Patent Plasma Sensibility Spasm
In but a single example of an endless stream, Samsung and Matsushita, the world's largest plasma screen manufacturers, suffered a litigation meltdown: settling their dispute over their respective plasma screen patents. Fortunately for the companies respective lawyers, the two companies continue to bash each other over semiconductor and memory patents.
December 4, 2007
The United States' best known racketeering syndicate turns its green eye of jealousy towards patents: the IRS wants to know of any transactions under the aegis of a tax-related patent. As David Boundy at Cantor Fitzgerald wondered: "20%-off-sales at Sears of dishwashers covered by patents could become transactions that have to be reported to the IRS. Has the entire executive branch taken leave of its senses?" Who said there was ever any sense to take leave of?
December 3, 2007
Patent rube Viet D. Dinh in the right-wing American Spectator sucks corporate fumes for air as he goes gung ho for the sorriest patent legislation since 1793.

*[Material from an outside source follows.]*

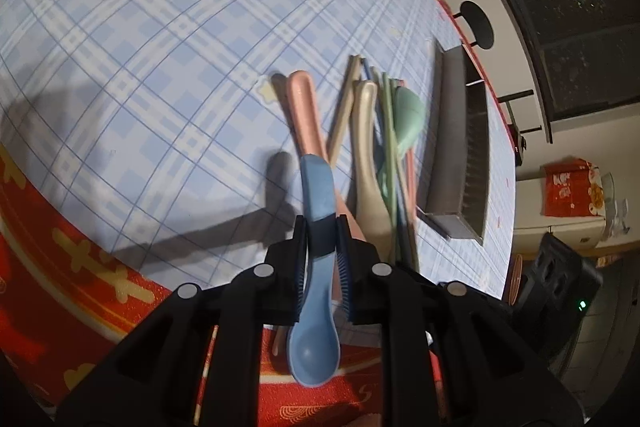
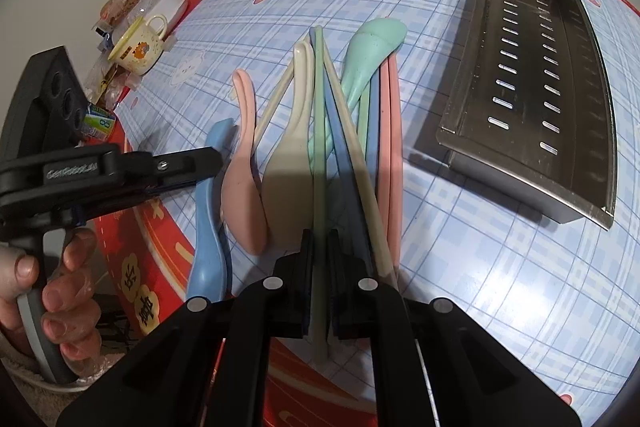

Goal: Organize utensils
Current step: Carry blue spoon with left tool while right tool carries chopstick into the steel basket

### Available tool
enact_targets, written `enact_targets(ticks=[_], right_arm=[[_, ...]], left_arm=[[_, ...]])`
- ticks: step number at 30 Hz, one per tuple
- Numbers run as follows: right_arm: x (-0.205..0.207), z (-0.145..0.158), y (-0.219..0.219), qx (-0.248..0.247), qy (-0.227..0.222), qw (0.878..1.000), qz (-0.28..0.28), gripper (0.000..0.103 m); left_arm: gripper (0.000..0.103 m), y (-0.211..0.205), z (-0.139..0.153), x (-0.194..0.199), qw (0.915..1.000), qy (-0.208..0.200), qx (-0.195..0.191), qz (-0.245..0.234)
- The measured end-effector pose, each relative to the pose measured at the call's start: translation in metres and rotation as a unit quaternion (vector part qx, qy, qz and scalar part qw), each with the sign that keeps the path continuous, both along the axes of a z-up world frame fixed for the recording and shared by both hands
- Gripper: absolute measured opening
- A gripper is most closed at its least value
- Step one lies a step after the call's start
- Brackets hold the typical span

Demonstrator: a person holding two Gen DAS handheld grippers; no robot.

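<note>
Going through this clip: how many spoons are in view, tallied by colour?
blue spoon: 1, gripped by the left gripper
pink spoon: 1
beige spoon: 1
mint green spoon: 1
Total: 4

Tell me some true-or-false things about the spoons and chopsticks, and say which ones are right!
1. The left gripper is squeezing the blue spoon. True.
2. The right gripper is closed on a pink chopstick. False: it holds a green chopstick.
3. The metal tray already has spoons in it. False: nothing lies inside it.
4. The pink spoon lies on the table beside the beige spoon. True.
5. The yellow mug stands inside the tray. False: it stands far off, near the table edge.
</note>
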State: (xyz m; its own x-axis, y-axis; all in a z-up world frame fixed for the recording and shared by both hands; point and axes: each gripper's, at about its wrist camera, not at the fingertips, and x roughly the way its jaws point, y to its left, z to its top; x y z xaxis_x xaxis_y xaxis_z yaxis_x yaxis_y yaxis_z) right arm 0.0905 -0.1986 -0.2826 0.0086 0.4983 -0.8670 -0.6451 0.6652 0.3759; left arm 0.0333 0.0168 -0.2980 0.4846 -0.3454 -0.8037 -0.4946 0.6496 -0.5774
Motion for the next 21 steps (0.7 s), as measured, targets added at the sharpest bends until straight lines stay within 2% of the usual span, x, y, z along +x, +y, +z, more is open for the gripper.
enact_targets(ticks=[6, 9, 14, 21], right_arm=[[-0.003, 0.006, -0.004, 0.020, -0.004, 1.000, 0.001, 0.007], [-0.005, 0.015, -0.009, 0.040, -0.007, 0.999, -0.002, 0.007], [-0.006, 0.029, -0.022, 0.082, 0.000, 0.996, -0.027, 0.007], [-0.002, 0.047, -0.038, 0.121, -0.002, 0.991, -0.065, 0.007]], left_arm=[[0.018, 0.002, 0.019, -0.009, 0.9998, -0.020, 0.003, 0.002], [0.018, 0.003, 0.035, -0.014, 0.9991, -0.036, 0.023, -0.002], [0.018, -0.002, 0.059, -0.018, 0.9968, -0.060, 0.050, -0.016], [0.018, -0.009, 0.087, -0.018, 0.9934, -0.081, 0.067, -0.046]])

An example of the litigation abuse engendered by the current system is the rise of "patent trolls," speculators who acquire and sue bona fide patentees but neither contribute to or otherwise expand the marketplace of ideas nor increase or improve consumers' choices. These speculators profit at the direct expense of consumers and risk-taking inventors and investors.
Wrong. Many inventors must rely upon patent enforcement firms, as they do not have the resources to practice their inventions, and infringing corporations more often than not refuse to negotiate patent licenses, relying upon their overwhelming financial resources to crush inventors in legal costs. Besides, patents are a commodity (that's why they are called "intellectual property"), subject to free trade; only a fascist would want it otherwise.
December 2, 2007
Edward "Rusty" Rose III stuffed his piggy bank, starting in the 1970s, shorting stocks. In 1989, Rusty and a rascal named George "Dubya" Bush, along with other investors, bought a controlling stake in the Texas Rangers baseball team. Oh yeah, Rusty's bankrolled King George along the way. Rusty kept shorting, acquiring a whiff of taint by shorting Terayon Communication Systems, then publicly bad-mouthing the company so as to make his prophesy bet self-fulfilling. Randy Rusty then decided to try his hand at the "sport of kings."